Exercise description — Begin at the line with "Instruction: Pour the" and write out every line after it, exactly, through the last line below, adding nothing.

━━━

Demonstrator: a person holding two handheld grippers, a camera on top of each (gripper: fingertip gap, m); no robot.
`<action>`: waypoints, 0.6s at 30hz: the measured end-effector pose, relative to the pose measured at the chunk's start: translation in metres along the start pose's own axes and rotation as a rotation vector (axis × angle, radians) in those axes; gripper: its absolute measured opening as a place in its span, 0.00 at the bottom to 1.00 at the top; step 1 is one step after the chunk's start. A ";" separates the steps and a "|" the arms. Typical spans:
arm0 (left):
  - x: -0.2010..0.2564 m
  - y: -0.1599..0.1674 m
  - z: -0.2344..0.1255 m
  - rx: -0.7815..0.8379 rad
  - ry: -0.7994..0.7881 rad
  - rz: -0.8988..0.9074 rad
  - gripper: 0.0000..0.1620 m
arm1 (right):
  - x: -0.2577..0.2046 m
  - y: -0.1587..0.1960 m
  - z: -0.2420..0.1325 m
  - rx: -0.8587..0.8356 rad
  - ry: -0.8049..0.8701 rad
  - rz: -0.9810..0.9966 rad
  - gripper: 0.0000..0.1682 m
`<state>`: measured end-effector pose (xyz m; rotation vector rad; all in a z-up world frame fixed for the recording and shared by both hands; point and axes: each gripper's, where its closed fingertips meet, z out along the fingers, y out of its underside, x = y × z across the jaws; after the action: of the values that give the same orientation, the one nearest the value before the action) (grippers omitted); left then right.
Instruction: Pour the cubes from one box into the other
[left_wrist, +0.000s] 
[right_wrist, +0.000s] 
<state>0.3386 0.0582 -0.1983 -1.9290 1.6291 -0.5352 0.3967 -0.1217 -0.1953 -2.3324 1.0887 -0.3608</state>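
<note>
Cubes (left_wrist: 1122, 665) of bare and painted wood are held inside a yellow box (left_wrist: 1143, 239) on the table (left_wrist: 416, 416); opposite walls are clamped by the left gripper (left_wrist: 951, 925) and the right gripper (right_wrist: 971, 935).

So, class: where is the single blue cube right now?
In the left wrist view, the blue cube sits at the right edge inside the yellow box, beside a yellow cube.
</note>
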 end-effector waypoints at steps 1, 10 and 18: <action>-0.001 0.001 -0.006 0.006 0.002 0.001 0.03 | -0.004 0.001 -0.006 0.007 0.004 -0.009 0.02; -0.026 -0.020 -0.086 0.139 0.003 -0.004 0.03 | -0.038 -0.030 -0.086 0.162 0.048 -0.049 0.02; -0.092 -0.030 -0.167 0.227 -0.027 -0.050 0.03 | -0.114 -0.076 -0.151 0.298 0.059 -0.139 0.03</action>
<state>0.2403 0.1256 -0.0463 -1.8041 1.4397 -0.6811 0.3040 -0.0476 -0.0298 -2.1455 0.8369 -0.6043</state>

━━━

Solution for this exercise —
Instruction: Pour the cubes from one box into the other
[left_wrist, +0.000s] 
[right_wrist, +0.000s] 
<state>0.3386 0.0582 -0.1983 -1.9290 1.6291 -0.5352 0.3967 -0.1217 -0.1953 -2.3324 1.0887 -0.3608</state>
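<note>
Cubes (left_wrist: 1122, 665) of bare and painted wood are held inside a yellow box (left_wrist: 1143, 239) on the table (left_wrist: 416, 416); opposite walls are clamped by the left gripper (left_wrist: 951, 925) and the right gripper (right_wrist: 971, 935).

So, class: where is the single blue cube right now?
In the left wrist view, the blue cube sits at the right edge inside the yellow box, beside a yellow cube.
</note>
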 end-effector waypoints at steps 1, 10 and 18: <action>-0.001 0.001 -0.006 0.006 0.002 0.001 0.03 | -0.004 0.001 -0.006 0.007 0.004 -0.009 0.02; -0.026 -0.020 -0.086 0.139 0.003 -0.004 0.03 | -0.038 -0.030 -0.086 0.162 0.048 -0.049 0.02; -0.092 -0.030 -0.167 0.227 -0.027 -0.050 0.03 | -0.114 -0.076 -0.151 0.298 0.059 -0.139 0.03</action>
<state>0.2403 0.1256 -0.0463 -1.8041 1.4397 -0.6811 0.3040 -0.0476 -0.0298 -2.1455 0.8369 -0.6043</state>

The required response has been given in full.